According to the verified complaint, Doolin, a citizen of Florida, moved to St. Croix on a temporary basis in June 2005. While residing on St. Croix, she detected a small nodule on her right breast.
On September 9, 2005, Doolin traveled to Kentucky to consult with a surgeon about her diagnosis. Based on Kasin's report, the surgeon scheduled Doolin for an immediate lumpectomy. The specimens removed during the lumpectomy and a post-surgery mammogram showed no evidence of cancer. Nevertheless, Doolin was referred to an oncologist who performed tests on the original pathology slides that Kasin had prepared and determined that Doolin had never had cancer and that Kasin had misdiagnosed her. It is undisputed that at the latest the statute of limitations began to run on September 9, 2005.
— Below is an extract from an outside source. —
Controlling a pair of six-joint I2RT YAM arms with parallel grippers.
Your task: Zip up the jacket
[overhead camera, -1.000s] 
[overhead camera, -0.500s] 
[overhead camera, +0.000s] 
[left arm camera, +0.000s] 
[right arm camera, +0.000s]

Nearly two years later, on June 15, 2007, Doolin mailed a notice of her intent to file claims for medical malpractice to the Medical Malpractice Action Review Committee ("MMARC") of the Virgin Islands pursuant to V.I. Code. Ann. tit. 27, § 166i. That statute, which established the MMARC, provides that certain procedures must be satisfied before filing a complaint for medical malpractice in court. V.I. Code. Ann. tit. 27, § 166i;
Claims for medical malpractice are subject to a two-year statute of limitations. V.I. Code. Ann. tit. 27, § 166d.
On June 28, 2007, thirteen days after filing her proposed complaint with the MMARC, plaintiff filed a verified complaint in this court against JFL Hospital and Drs. Kasin and Moorman. It is undisputed that the MMARC did not obtain an expert opinion between June 15 and June 28, 2007. Doolin, nonetheless, averred that this court has subject-matter jurisdiction over her claims under 28 U.S.C. § 1332.
Defendants asserted in their motion for summary judgment that plaintiff failed to comply with § 166i by initiating this lawsuit before waiting at least 90 days after filing her proposed complaint with the MMARC. Defendants argued that this premature filing here deprived the court of subject-matter jurisdiction. After reviewing the statutory text and cases interpreting § 166i, the court agreed with defendants that it lacked subject-matter jurisdiction over the action. It explained that the action was filed before the expiration of the 90 day period for the MMARC to obtain an expert opinion with respect to the alleged malpractice and that by the time the 90 day period had expired the two-year statute of limitations had run.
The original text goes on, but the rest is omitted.